Capitalizing on Crime

This has to be the most depressing column we've read all week--America's Prison Habit :

Since 1980 the U.S. prison and jail population has quadrupled in size to more than 2 million. In the process, prisons have embedded themselves into the nation's economic and social fabric. A powerful lobby has grown up around the prison system that will fight hard to protect the status quo.

....Major companies such as Wackenhut Corrections Corp. and Corrections Corp. of America employ sophisticated lobbyists to protect and expand their market share. The law enforcement technology industry, which produces high-tech items such as the latest stab-proof vests, helmets, stun guns, shields, batons and chemical agents, does more than a billion dollars a year in business.

With 2.2 million people engaged in catching criminals and putting and keeping them behind bars, "corrections" has become one of the largest sectors of the U.S. economy, employing more people than the combined workforces of General Motors, Ford and Wal-Mart, the three biggest corporate employers in the country. Correctional officers have developed powerful labor unions. And most politicians, whether at the local, state or national level, remain acutely aware that allowing themselves to be portrayed as "soft on crime" is the quickest route to electoral defeat.
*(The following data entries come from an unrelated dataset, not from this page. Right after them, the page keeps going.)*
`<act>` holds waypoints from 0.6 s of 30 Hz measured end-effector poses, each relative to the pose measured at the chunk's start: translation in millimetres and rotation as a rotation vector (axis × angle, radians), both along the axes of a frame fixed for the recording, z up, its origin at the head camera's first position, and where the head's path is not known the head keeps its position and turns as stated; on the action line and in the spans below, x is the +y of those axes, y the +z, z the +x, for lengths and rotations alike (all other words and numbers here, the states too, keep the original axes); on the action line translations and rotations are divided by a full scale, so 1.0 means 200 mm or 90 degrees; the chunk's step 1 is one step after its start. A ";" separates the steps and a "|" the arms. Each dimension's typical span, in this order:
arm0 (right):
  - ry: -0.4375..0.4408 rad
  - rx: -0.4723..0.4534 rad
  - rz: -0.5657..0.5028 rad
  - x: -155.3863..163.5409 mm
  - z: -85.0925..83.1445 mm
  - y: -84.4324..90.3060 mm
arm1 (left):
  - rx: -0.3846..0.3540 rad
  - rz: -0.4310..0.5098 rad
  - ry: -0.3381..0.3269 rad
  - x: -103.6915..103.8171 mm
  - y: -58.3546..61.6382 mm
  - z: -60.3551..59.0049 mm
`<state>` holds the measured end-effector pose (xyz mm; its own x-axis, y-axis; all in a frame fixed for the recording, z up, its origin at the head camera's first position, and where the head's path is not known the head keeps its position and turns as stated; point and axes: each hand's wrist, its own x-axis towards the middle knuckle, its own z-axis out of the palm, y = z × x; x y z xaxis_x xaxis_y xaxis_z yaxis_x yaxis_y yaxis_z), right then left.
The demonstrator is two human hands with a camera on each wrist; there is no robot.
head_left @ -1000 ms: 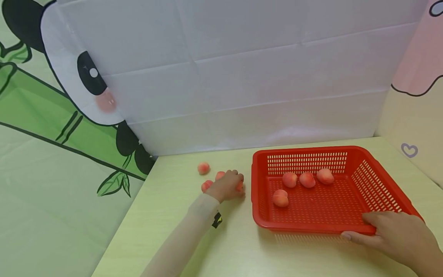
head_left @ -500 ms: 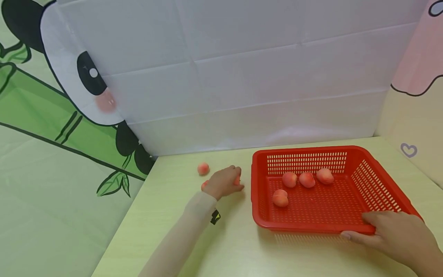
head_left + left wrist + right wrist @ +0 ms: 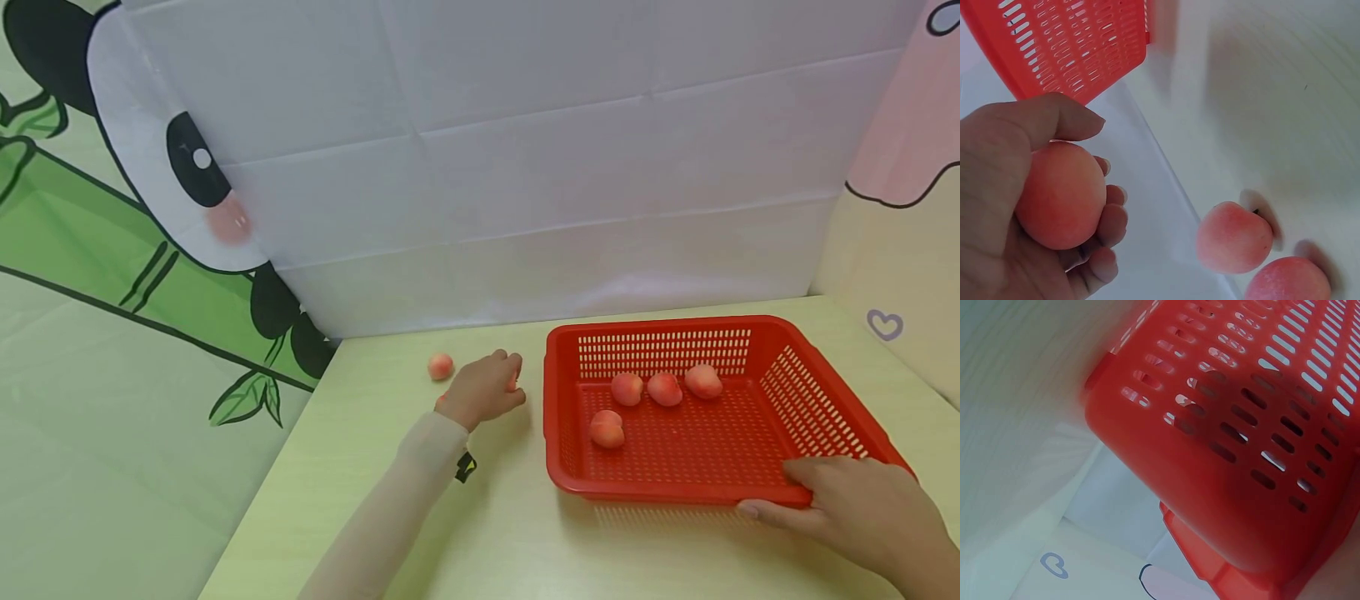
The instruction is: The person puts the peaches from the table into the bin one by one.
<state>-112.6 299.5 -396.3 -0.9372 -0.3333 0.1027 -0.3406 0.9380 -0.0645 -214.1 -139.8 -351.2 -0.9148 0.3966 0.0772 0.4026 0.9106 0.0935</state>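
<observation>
Fingers and thumb of my left hand (image 3: 483,390) curl round a peach (image 3: 1062,195), seen large in the left wrist view and mostly covered by the hand in the head view. Two other peaches lie on the table near that hand: one peach (image 3: 440,367) is behind it to the left, and a second (image 3: 1288,281) is nearly hidden by the hand in the head view. To the right stands a red plastic basket (image 3: 675,492) with several peaches (image 3: 628,389) inside. My right hand (image 3: 870,508) grips its near right rim, thumb outside.
The pale table (image 3: 360,467) meets a white printed backdrop (image 3: 525,208) behind the basket. A cream side wall (image 3: 900,267) rises on the right. The basket's slotted side (image 3: 1222,437) fills much of the right wrist view.
My left hand has gathered a peach into its grip and risen slightly up and left. The right hand and basket stay in place.
</observation>
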 end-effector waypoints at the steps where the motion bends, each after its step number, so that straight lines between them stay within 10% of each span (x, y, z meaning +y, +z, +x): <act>1: 0.000 -0.001 0.001 0.00 0.00 0.00 | 0.005 0.001 0.005 0.00 0.00 0.00; 18: 0.001 0.006 -0.004 -0.01 0.01 0.01 | 0.181 0.064 0.037 0.11 0.17 0.00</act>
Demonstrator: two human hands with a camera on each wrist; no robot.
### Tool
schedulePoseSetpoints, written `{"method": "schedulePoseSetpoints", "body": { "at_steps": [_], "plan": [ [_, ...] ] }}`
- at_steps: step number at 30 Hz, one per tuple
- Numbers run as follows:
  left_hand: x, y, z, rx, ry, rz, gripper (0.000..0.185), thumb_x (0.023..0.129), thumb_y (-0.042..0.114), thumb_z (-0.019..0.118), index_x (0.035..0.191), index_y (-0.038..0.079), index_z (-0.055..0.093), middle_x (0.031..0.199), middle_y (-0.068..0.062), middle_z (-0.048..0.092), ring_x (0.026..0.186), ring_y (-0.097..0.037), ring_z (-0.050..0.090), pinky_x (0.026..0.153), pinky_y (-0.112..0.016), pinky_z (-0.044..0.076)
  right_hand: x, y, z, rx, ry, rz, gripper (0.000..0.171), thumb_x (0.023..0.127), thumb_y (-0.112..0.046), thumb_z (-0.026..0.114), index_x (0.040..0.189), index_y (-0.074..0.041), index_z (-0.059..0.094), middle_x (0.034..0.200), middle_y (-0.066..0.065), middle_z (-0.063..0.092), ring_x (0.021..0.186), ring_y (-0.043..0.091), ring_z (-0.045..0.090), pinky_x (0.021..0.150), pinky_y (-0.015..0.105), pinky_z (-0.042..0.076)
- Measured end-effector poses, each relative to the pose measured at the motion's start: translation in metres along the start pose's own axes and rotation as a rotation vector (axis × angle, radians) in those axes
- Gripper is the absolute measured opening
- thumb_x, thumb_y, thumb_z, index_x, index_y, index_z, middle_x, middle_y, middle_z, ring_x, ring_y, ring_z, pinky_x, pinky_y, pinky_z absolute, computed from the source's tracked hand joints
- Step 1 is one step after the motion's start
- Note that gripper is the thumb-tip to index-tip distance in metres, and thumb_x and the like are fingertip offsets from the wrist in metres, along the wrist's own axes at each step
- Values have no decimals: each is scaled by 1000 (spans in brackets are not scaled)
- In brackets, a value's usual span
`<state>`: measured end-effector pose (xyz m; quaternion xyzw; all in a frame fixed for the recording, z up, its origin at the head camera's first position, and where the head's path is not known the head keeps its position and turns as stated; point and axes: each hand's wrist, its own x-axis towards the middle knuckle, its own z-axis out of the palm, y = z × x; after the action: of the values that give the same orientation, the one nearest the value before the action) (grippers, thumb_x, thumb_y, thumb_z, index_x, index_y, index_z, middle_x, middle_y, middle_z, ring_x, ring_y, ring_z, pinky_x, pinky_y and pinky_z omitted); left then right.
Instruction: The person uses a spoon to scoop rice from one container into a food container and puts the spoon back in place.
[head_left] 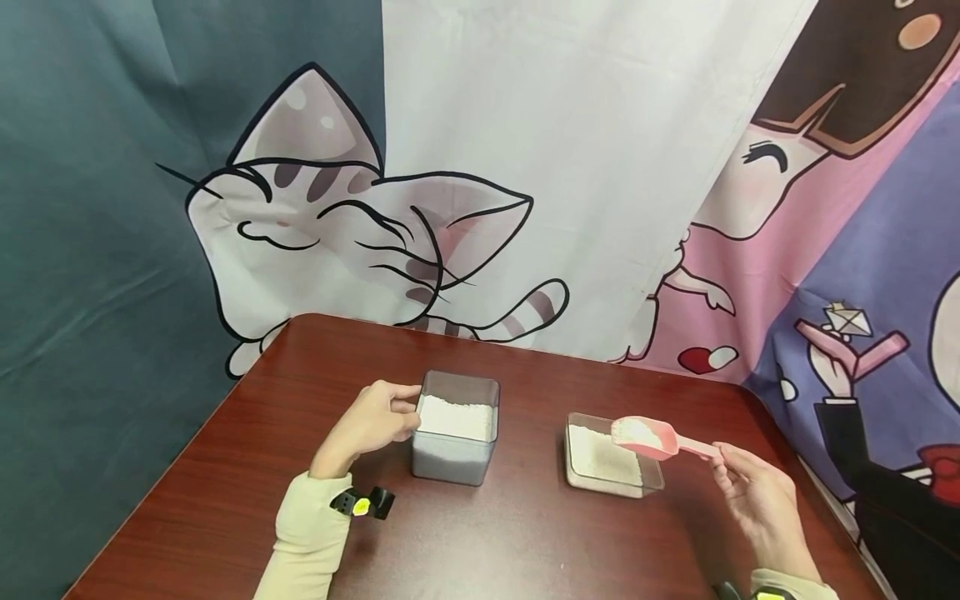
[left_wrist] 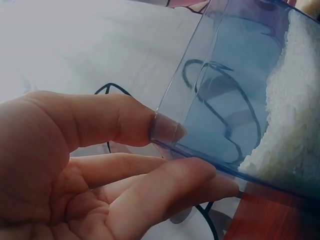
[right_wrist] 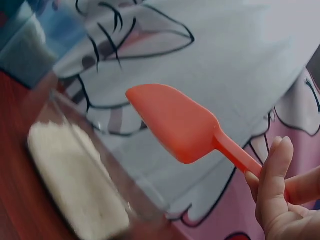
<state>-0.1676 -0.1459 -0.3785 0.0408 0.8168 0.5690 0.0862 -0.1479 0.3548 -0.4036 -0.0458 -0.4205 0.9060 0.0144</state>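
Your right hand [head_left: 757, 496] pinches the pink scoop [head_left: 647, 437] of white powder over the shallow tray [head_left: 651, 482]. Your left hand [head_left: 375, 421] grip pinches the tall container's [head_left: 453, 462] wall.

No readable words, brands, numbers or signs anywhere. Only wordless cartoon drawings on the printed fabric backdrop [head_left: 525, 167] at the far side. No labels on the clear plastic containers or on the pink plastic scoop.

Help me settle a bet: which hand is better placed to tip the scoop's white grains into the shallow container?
Right. The right hand already holds the pink scoop, loaded, above the shallow container. The left hand is busy gripping the tall container.
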Motion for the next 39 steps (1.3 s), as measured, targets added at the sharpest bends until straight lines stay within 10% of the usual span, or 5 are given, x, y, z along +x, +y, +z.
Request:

Then there's the booming "prison town" business-

In the past two decades, hundreds of "prison towns" have multiplied -- places that are dependent on prisons for their economic vitality. Take Fremont County, Colo., where the No. 1 employer is the Colorado Department of Corrections, with nine prisons, and No. 2 is the Federal Bureau of Prisons with four. Towns that once might have hesitated about bringing a prison to town now rush to put together incentive packages. Abilene, Tex., offered the state incentives worth more than $4 million to get a prison. The package included a 316-acre site and 1,100 acres of farmland adjacent to the facility.

Wait, it gets even worse:

Even efforts by some states to speed up the release of nonviolent offenders are unlikely to reduce the total prison population by much. The Bureau of Justice Statistics has found that two-thirds of those released from prison on parole are re-arrested within three years. Released prisoners face institutional barriers that make it difficult for them to find a place in society. Welfare reform legislation in 1996 banned anyone convicted of buying or selling drugs from receiving cash assistance or food stamps for life. Legislation in 1996 and 1998 also excluded ex-felons and their families from federal housing.

Most inmates leave prison with no money and few prospects. They may get $25 and a bus ticket home if they are lucky. Studies have found that within a year of release, 60 percent of ex-inmates remain unemployed.

The bottom line is the saddest of all:

Despite the building boom of the previous 20 years, prisons were at an average of 191 percent of capacity.

Welcome to America. A true Prison Nation.